Klout and Hadoop, the Pros and Cons

Everybody wants to improve their Klout score, a value that represents a user’s influence across their social network. And while Klout describes to its users how the number is calculated, few people understand how the platform behind the score really works. To lend some insight, Dave Mariani, vice president of engineering at Klout, joined John Furrier and Jeff Kelly at The Cube, broadcasting during Hadoop Summit 2012 in San Jose, Calif (full video below).

Mariani explained how Hadoop’s distributed file system has enabled his start-up to not just process, but also store data cheaply. Hadoop is horizontally scalable, meaning if an organization wants to increase the capacity or speed to process its data, it can increase the number of machines in its Hadoop cluster without changing anything in the underlying software.

Hadoop lets small companies wrestle with huge amounts of data. Klout prefers to work with Hadoop inside its own hosted data center, but for organizations lacking the the resources that Klout has at its disposal, Hadoop can run on top of Amazon EC2. “It’s very inexpensive and very easy out of the gate to get scale,” Mariani said. “We can’t do what we’re doing without Hadoop. We’re out of business without that infrastructure.”
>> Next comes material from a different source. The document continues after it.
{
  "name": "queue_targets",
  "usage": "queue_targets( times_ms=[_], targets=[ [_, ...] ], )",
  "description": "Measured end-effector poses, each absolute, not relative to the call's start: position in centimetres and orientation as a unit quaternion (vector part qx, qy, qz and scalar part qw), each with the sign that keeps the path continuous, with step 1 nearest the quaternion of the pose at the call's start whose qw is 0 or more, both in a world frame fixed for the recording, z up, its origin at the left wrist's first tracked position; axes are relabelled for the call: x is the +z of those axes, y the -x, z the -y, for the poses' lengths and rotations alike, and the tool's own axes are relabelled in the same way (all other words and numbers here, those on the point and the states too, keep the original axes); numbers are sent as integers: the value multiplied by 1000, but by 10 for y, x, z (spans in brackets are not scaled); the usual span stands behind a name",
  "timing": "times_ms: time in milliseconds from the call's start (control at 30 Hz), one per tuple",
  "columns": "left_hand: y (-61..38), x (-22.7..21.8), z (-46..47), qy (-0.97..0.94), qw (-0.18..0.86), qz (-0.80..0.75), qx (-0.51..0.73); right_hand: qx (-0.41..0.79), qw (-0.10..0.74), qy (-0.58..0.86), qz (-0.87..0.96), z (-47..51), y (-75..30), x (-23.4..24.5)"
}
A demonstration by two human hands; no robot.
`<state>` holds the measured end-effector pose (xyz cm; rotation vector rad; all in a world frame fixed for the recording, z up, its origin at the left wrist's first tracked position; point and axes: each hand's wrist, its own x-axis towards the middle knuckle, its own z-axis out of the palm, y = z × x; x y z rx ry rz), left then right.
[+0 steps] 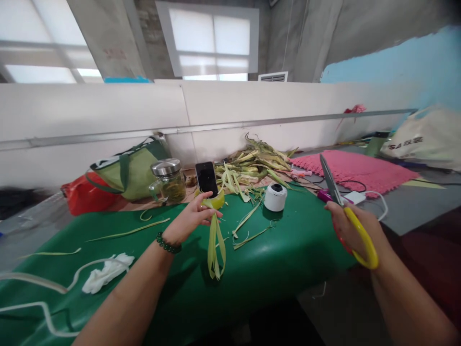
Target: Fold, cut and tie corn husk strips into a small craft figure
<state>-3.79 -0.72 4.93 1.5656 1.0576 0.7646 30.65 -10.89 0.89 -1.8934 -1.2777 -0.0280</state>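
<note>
Pinched in my left hand (192, 217) are folded strips of pale green husk (216, 247), which hang down in loops over the green mat (288, 259). Just beyond those fingers a dark-screened phone (206, 179) leans upright by a yellow roll of tape (218, 199). Off to the right, my right hand (360, 228) grips scissors (331, 180) with yellow and red handles, raised above the mat's edge. Their blades look closed and point up and away, apart from the husk. A white spool (275, 197) stands on the mat between my hands.
A heap of husks (255, 158) lies at the back, near a glass mug (168, 180) with a metal lid. Left are a green bag (140, 168), a red bag (84, 194), crumpled tissue (108, 273) and a white cable (46, 307). Pink cloth (363, 168) covers the right side.
</note>
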Motion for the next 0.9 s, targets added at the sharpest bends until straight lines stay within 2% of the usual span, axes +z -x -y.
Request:
queue_targets(
  times_ms=[67, 167, 367, 533, 567, 633, 700, 733, 800, 900],
  targets=[
    [37, 49, 7, -641, 530, -442, 335, -15, 235, 827, 510, 89, -335, 13],
    [36, 47, 6, -623, 536, -444, 357, -1, 60, 849, 526, 60, -356, 8],
    [37, 41, 0, -607, 551, -434, 373, 0, -4, 828, 560, 21, -349, -6],
    [37, 36, -2, -582, 577, -421, 389, -3, -13, 828, 560, 22, -340, 12],
    [37, 36, -1, -576, 586, -413, 392, -23, 9, 834, 552, 28, -334, 20],
    [35, 36, 0, -567, 602, -398, 398, -48, 129, 799, 585, 40, -311, 37],
    [33, 35, 1, -563, 606, -392, 403, 25, 256, 675, 691, 49, -275, 51],
    [32, 35, 2, -562, 605, -393, 405, 75, 293, 608, 734, 49, -253, 55],
    [32, 33, 0, -561, 601, -389, 415, 150, 295, 517, 790, 42, -208, 56],
    [34, 28, -6, -564, 584, -376, 446, 254, 269, 453, 811, 13, -150, 40]
  ],
)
But, Mariani also wasn’t shy to express what he believes Hadoop’s current limitations are, and what he would like to see from the open-source framework moving forward. In a nutshell, platforms like Hadoop — or HBase and Hive, for that matter — lack robust business intelligence capabilities. “You still need schemas on the unstructured data to get the most out of it,” Mariani said.

For a company like Klout, which collects a billion “signals” from its registered users every day, it craves real-time business intelligence to develop better social media analytics that will ultimately lead to more satisfied customers and larger profits for the company. The problem with Hadoop is that it is a batch processing system that struggles in the “real-time world,” Mariani said. As a result, he is waiting for developers to create analytical engines that can run on top of Hadoop to enable it to perform interactive queries.
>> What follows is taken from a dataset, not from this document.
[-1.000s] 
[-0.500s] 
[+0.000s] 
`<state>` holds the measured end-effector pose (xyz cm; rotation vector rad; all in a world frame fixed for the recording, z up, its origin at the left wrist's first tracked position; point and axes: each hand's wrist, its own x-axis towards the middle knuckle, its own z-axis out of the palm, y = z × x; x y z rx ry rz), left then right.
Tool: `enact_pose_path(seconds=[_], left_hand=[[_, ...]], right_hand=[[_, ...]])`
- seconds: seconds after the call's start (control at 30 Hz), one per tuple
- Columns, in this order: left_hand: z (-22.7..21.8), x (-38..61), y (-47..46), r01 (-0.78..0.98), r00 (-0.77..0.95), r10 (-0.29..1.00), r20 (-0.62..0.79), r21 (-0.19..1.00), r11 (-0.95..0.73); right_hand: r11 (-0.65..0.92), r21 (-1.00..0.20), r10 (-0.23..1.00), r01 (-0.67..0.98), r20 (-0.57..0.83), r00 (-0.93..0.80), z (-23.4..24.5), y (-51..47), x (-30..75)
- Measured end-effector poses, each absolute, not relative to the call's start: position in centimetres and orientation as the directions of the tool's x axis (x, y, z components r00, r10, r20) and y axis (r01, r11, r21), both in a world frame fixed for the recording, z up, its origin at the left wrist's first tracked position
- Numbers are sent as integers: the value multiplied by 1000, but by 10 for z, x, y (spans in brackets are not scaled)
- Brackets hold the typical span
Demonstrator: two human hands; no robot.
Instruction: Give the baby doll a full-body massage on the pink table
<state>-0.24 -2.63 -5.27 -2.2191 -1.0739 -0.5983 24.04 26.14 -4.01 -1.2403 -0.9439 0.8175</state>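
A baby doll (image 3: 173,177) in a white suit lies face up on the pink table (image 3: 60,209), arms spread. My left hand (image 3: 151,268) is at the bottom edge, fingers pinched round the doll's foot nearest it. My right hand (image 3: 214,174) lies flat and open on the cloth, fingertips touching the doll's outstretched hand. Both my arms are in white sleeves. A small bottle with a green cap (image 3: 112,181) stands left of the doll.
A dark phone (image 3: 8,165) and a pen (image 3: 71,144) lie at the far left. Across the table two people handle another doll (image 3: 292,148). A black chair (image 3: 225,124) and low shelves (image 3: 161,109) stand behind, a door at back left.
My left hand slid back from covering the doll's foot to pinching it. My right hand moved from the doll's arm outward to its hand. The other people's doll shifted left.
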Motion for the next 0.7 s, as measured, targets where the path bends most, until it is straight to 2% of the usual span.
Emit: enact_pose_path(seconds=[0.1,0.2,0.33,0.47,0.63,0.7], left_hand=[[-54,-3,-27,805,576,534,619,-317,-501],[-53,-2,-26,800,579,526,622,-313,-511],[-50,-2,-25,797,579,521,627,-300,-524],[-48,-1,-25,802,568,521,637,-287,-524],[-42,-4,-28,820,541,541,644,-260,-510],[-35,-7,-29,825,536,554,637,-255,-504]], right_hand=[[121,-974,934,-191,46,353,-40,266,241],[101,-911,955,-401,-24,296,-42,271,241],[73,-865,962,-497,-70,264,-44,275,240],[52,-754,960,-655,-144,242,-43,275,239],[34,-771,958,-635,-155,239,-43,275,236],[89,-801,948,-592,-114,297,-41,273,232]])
In the meantime, Klout turns to SQL Server Analysis Services to conduct that sought-after business intelligence. But Mariani would love to see this functionality available in Hadoop. “If you think about what makes Hadoop so great, when you store a piece of data — let’s just say it’s a file — it appears virtually to you as a file…but that actually is distributed across as many nodes as you have in the cluster…So when I do a query…it’s a massive parallel table scan across all these individual hard disks that are out there that I get to take advantage of…So that’s what I want to do with [business intelligence]…versus trying to pipe it and load it into something else.”